Rising crime rates scramble mayoral politics in Democratic-dominated cities


Skyrocketing crime in most major cities has thrown a spotlight on the policies of Democratic mayors and the reforms many of them pushed in the wake of 2020’s protests.

In cities holding mayoral contests this year, crime has eclipsed many of the problems, such as housing and jobs, that feature in typical races.

In cities without 2022 elections, some Democratic mayors are facing fierce criticism of an approach to criminal justice that many voters blame for allowing violence to proliferate.

Concerns about crime have already played significantly into mayoral politics over the past year. New York City voters selected Mayor Eric Adams from a crowd of liberals last year largely on the basis of his pro-police, anti-crime agenda. In Atlanta, Mayor Keisha Lance Bottoms surprised many political observers when she did not seek reelection amid scrutiny of her public safety record; the race to replace her was almost completely dominated by conversations about crime.
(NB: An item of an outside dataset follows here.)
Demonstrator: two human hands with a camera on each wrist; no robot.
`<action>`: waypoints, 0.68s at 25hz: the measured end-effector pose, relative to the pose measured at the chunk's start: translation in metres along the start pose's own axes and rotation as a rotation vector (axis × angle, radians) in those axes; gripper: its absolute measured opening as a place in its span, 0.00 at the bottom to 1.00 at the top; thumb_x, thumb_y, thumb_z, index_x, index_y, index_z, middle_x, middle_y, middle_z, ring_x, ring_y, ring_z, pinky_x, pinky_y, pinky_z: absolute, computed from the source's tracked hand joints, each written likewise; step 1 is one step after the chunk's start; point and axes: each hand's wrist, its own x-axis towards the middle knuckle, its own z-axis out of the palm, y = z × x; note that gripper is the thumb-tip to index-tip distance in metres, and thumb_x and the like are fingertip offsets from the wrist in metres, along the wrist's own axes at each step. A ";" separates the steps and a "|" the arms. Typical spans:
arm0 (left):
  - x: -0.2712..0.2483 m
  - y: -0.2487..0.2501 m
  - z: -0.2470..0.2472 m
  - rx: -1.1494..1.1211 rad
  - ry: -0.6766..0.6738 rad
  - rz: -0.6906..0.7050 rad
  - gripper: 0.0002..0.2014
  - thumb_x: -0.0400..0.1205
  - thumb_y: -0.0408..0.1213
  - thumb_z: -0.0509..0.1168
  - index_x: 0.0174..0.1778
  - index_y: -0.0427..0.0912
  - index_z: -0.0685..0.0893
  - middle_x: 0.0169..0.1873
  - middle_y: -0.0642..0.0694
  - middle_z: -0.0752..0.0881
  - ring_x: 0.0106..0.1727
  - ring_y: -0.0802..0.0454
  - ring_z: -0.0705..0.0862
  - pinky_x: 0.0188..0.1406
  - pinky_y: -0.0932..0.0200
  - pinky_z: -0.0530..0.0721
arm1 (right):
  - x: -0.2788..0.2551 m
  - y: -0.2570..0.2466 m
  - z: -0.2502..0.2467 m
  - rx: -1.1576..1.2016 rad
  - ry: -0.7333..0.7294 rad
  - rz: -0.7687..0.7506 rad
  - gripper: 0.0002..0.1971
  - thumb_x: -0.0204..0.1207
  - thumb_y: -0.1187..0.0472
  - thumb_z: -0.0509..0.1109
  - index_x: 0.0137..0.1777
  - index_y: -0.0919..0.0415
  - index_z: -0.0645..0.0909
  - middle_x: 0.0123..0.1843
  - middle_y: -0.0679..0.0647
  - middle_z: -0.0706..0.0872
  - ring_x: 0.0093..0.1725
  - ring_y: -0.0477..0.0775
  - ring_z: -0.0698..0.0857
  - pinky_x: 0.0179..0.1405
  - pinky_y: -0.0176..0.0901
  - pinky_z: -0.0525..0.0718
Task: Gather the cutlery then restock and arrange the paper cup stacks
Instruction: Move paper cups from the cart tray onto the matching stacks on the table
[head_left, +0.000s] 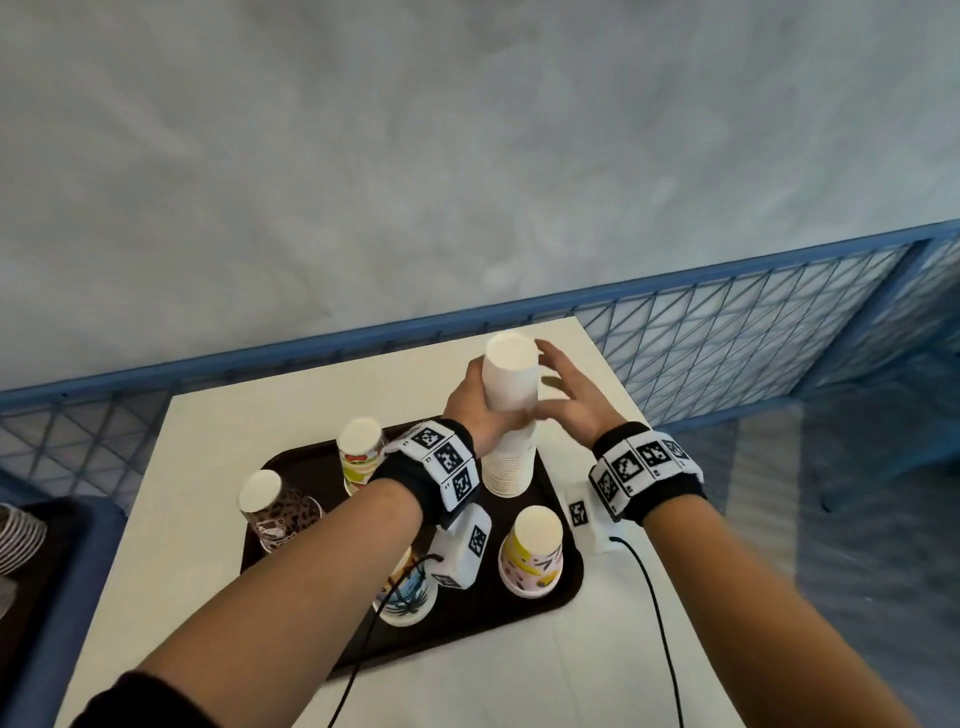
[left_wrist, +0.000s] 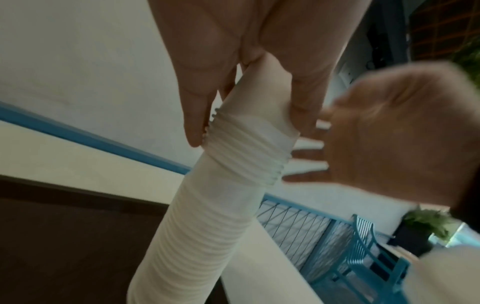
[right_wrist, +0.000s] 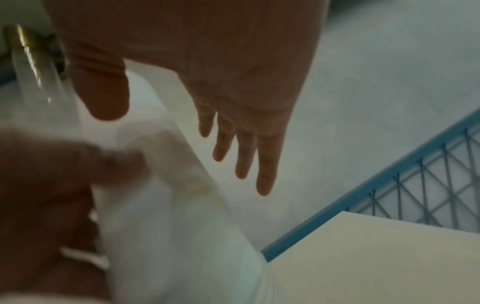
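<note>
A tall stack of white paper cups (head_left: 506, 467) stands upside down on the far right corner of the dark tray (head_left: 467, 629). My left hand (head_left: 485, 402) grips the upper section of the stack, thumb on one side and fingers on the other. In the left wrist view that hand (left_wrist: 249, 131) holds the top cups of the stack (left_wrist: 207, 226), whose rims show as ridges below. My right hand (head_left: 563, 387) hovers just right of the stack with fingers spread and holds nothing. From the right wrist, its fingers (right_wrist: 265, 164) are straight and the stack (right_wrist: 168, 216) is blurred. No cutlery is in view.
The tray also holds upside-down cups: a fruit-print stack (head_left: 358, 452), a leopard-print cup (head_left: 270, 512), a yellow patterned cup (head_left: 532, 556) and a palm-print cup (head_left: 405, 603) half hidden by my wrist. The white table (head_left: 208, 467) meets a blue mesh fence (head_left: 727, 332). Striped cups (head_left: 18, 535) sit at the left edge.
</note>
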 end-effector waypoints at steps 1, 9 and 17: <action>0.001 -0.005 0.003 0.048 -0.044 -0.034 0.42 0.69 0.36 0.76 0.75 0.45 0.60 0.68 0.41 0.78 0.67 0.41 0.78 0.66 0.49 0.77 | -0.002 -0.003 0.001 0.034 0.007 -0.047 0.41 0.66 0.64 0.73 0.79 0.54 0.60 0.73 0.54 0.72 0.72 0.56 0.73 0.71 0.47 0.72; -0.009 -0.017 -0.004 0.274 -0.136 -0.102 0.34 0.79 0.38 0.66 0.78 0.42 0.58 0.72 0.39 0.75 0.71 0.40 0.76 0.73 0.48 0.73 | -0.009 -0.011 0.017 -0.087 0.066 -0.026 0.29 0.75 0.60 0.72 0.75 0.57 0.67 0.70 0.59 0.79 0.68 0.59 0.78 0.60 0.42 0.75; -0.105 -0.027 -0.070 0.046 0.014 -0.007 0.21 0.78 0.38 0.67 0.67 0.45 0.75 0.58 0.50 0.81 0.60 0.55 0.79 0.56 0.62 0.77 | -0.059 -0.050 0.053 -0.306 0.458 -0.180 0.25 0.73 0.63 0.69 0.70 0.62 0.72 0.70 0.62 0.75 0.69 0.61 0.75 0.69 0.48 0.72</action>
Atlanta Mayor Andre Dickens prevailed last November on a set of campaign promises that included hiring more police officers and installing thousands of security cameras across the city.

In metropolitan areas around the country, widespread violence has scrambled mayoral politics and left Democrats in even the most liberal places vulnerable to a backlash that could cost them their seats.


Criminal justice reforms have come under the microscope in Los Angeles due in part to an aggressive campaign to secure a recall of the city’s liberal district attorney, George Gascon.

Concerns about homelessness and rising crime have sparked efforts to remove Gascon, who won his post in 2020 amid a national reckoning on race and policing.

Dissatisfaction with Gascon has spilled over into the mayoral contest, where two Democrats are squaring off to replace outgoing Mayor Eric Garcetti.

Rick Caruso, a billionaire businessman who surged to the top spot in the June 7 primary, has endorsed the Gascon recall effort and offered financial support for it.

Rep. Karen Bass, Caruso’s November challenger, has levied some mild criticisms at Gascon — in March, for example, she accused him of being too “rigid” in his pursuit of criminal justice reform — but has not explicitly backed the push to remove him.

Cracking down on crime has defined Caruso’s campaign platform. He describes Los Angeles as “the most under-policed big city in America” and has advocated showing more “respect and gratitude” to police officers besieged by negative public perceptions.

Caruso pledged to add 1,500 more officers to the Los Angeles Police Department and ultimately grow its ranks to 11,000, which would mark the highest staffing levels the department has ever seen, if he succeeded.

Bass, by contrast, has proposed hiring more nonofficer staff, such as mental health specialists and social workers, to handle some duties presently addressed by sworn officers. She has put the ideal number of LAPD officers at 9,750, which is modestly larger than the current size of the force.

A recent poll showed most Los Angeles voters want to see the size of the LAPD increased or at least preserved; just 15 percent of voters supported reducing the size of the city’s police force.


Democratic Mayor Muriel Bowser is cruising to reelection to a third term in November after clearing a crowded Democratic primary field last month.

Crime was a central feature of the primary contest, during which Bowser took a tougher line on public safety than her two top challengers. Councilman Trayon White and Councilman Robert White, two city officials who opposed her in the primary, criticized Bowser’s focus on upping funding for the police department.

“I don’t think the police are the end-all solution for reducing crime,” Trayon White said in a mayoral primary debate last month.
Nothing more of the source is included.